## [Data for this task]
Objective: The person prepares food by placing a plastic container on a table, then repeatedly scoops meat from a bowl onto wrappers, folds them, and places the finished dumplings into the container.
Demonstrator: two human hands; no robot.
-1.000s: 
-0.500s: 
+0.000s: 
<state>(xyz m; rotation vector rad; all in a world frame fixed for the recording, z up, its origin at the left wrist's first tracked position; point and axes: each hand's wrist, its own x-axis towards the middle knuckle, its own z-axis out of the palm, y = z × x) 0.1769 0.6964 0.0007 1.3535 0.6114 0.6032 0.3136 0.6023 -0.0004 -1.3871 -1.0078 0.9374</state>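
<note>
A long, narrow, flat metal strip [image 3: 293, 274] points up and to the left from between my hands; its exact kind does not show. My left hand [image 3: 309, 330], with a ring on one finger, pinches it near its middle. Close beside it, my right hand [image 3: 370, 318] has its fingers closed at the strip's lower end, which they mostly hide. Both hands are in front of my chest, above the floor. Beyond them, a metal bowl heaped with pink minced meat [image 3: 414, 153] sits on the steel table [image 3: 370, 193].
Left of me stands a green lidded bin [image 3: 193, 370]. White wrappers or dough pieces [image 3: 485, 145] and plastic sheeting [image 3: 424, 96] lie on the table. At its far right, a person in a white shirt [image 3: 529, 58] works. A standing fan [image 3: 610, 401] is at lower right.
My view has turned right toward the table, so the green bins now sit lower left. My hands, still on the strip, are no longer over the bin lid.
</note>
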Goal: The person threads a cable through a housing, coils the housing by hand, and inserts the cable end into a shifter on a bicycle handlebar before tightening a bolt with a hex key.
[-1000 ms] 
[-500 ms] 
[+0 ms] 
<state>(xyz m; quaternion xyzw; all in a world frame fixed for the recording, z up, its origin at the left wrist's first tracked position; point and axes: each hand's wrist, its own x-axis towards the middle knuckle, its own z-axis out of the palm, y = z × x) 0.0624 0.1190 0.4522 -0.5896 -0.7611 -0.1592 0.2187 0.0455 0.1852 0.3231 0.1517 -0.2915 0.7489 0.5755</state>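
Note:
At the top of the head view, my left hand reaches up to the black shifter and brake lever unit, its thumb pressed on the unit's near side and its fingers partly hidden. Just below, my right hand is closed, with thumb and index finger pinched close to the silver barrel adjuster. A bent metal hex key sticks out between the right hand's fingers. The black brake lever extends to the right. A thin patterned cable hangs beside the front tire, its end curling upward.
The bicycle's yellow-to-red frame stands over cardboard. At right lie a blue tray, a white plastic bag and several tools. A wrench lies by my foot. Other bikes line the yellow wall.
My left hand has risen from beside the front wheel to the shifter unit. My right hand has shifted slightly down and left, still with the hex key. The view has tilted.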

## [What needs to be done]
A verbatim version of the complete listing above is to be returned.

## [Answer to this task]
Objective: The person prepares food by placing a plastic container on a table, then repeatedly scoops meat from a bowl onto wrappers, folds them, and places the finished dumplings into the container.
Demonstrator: two human hands; no robot.
-1.000s: 
-0.500s: 
+0.000s: 
<state>(xyz m; rotation vector rad; all in a world frame fixed for the recording, z up, its origin at the left wrist's first tracked position; point and axes: each hand's wrist, its own x-axis towards the middle knuckle, its own z-axis out of the palm, y = z × x) 0.1769 0.6964 0.0007 1.3535 0.6114 0.6032 0.3136 0.6023 -0.0004 -1.3871 -1.0078 0.9374</state>
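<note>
A long, narrow, flat metal strip [image 3: 293, 274] points up and to the left from between my hands; its exact kind does not show. My left hand [image 3: 309, 330], with a ring on one finger, pinches it near its middle. Close beside it, my right hand [image 3: 370, 318] has its fingers closed at the strip's lower end, which they mostly hide. Both hands are in front of my chest, above the floor. Beyond them, a metal bowl heaped with pink minced meat [image 3: 414, 153] sits on the steel table [image 3: 370, 193].
Left of me stands a green lidded bin [image 3: 193, 370]. White wrappers or dough pieces [image 3: 485, 145] and plastic sheeting [image 3: 424, 96] lie on the table. At its far right, a person in a white shirt [image 3: 529, 58] works. A standing fan [image 3: 610, 401] is at lower right.
My view has turned right toward the table, so the green bins now sit lower left. My hands, still on the strip, are no longer over the bin lid.
</note>
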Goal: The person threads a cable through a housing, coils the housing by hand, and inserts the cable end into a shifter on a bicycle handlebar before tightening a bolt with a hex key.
[-1000 ms] 
[-500 ms] 
[+0 ms] 
<state>(xyz m; quaternion xyzw; all in a world frame fixed for the recording, z up, its origin at the left wrist's first tracked position; point and axes: each hand's wrist, its own x-axis towards the middle knuckle, its own z-axis out of the palm, y = z × x) 0.0624 0.1190 0.4522 -0.5896 -0.7611 -0.1592 0.2187 0.0455 0.1852 0.3231 0.1517 -0.2915 0.7489 0.5755</state>
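Note:
At the top of the head view, my left hand reaches up to the black shifter and brake lever unit, its thumb pressed on the unit's near side and its fingers partly hidden. Just below, my right hand is closed, with thumb and index finger pinched close to the silver barrel adjuster. A bent metal hex key sticks out between the right hand's fingers. The black brake lever extends to the right. A thin patterned cable hangs beside the front tire, its end curling upward.
The bicycle's yellow-to-red frame stands over cardboard. At right lie a blue tray, a white plastic bag and several tools. A wrench lies by my foot. Other bikes line the yellow wall.
My left hand has risen from beside the front wheel to the shifter unit. My right hand has shifted slightly down and left, still with the hex key. The view has tilted.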

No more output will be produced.